48  

Теперь у него был иной спутник. Ясно помню чудный вечер, когда с языка моего блестящего друга так и сыпались макаронизмы, остроты и анекдоты, которые я браво парировал рассказами о Зембле, повестью о бегстве на волосок от гибели! На опушке Далвичского леса он перебил меня, чтобы показать естественную пещеру в поросшем диким мохом утесе, сбоку тропинки, под цветущим кизилом. В этом месте достойный фермер неизменно останавливался, а однажды, когда они гуляли вместе с его сынишкой, последний, семеня с ними рядом, указал в это место пальчиком и уведомил: "Тут папа писает". Другая история, не такая бессмысленная, поджидала меня на вершине холма, где расстилался прямоугольный участок, заросший молочаем, иван-чаем и вернонией, кишащий бабочками, резко выдступавший из обставшего вкруг золотарника. После того, как жена Гентцнера ушла от него (примерно в 1950-ом), забрав с собою ребенка, он продал дом (теперь на месте его "драйвин", кино на вольном воздухе) и переехал на жительство в город, однако, летними ночами приходил, бывало, со спальным мешком в сарай, что стоял на дальнем краю еще принадлежавшей ему земли, там он однажды и усоп.
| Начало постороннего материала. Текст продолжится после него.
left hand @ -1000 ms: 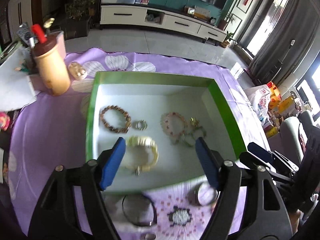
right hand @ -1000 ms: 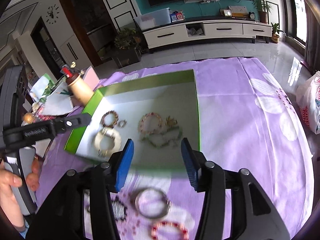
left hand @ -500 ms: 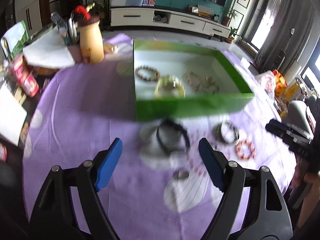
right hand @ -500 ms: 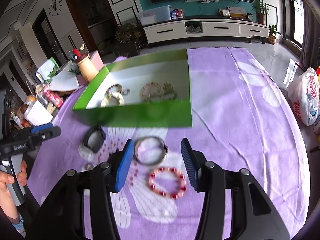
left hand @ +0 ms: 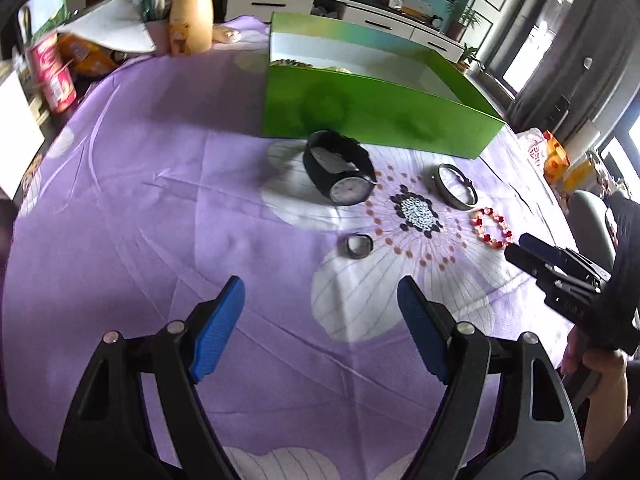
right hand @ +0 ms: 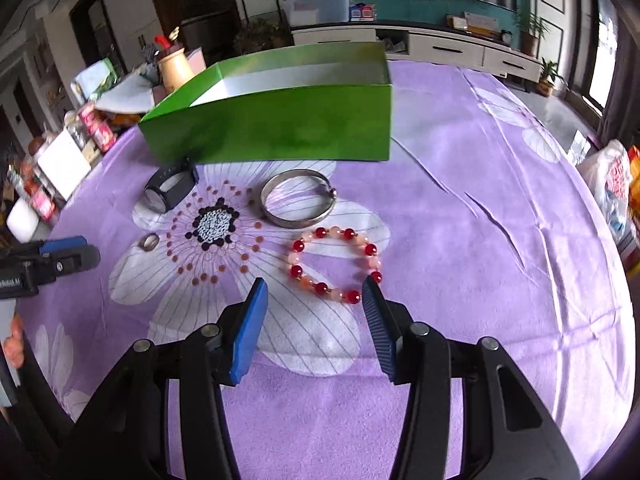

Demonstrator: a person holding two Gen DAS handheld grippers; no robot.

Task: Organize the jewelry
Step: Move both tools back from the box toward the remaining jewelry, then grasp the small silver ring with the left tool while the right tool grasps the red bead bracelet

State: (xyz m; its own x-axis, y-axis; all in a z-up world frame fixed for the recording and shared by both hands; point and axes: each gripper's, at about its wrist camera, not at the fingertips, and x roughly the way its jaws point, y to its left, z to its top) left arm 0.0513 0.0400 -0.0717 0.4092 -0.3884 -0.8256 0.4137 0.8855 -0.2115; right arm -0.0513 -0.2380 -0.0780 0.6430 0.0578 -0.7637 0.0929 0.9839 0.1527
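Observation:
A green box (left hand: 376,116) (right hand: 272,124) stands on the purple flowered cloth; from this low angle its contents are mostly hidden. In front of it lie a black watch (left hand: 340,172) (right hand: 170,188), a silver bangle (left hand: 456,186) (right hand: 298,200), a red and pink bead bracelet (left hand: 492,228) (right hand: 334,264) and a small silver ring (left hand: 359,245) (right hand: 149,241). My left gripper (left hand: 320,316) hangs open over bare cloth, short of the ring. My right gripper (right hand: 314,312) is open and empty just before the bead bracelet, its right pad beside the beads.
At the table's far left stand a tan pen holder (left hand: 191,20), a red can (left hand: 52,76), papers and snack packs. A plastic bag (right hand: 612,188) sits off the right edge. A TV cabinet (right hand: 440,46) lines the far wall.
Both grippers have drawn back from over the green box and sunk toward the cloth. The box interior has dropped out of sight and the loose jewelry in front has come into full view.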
Сарай стоял как раз на том сорняковом участке, в который тыкал Шейд любимой тростью тетушки Мод. Однажды воскресным вечером студент, подрабатывающий в гостинице кампуса, и с ним какая-то местная оторва забрели в сарай с той или этой целью; они там болтали или дремали, как вдруг что-то застучало, засверкало, до умопомрачения перепугало обоих и заставило их бежать в значительном беспорядке. Кто их, собственно, вытурил — разгневанный призрак или отвергнутый ухажер, — никого особенно не заботило. Тем не менее "Wordsmith Gazette" ("Старейшая студенческая газета США") вцепилась в происшествие и принялась трепать из него начинку, словно шаловливый щенок. Несколько доморощенных психологов повадились прогуливаться в этих местах, и вообще вся история принимала столь явственные очертания студенческого баловства с участием самых отъявленных шалопаев колледжа, что Шейд пожаловался властям, после чего бесполезный сарай снесли как пожароопасный.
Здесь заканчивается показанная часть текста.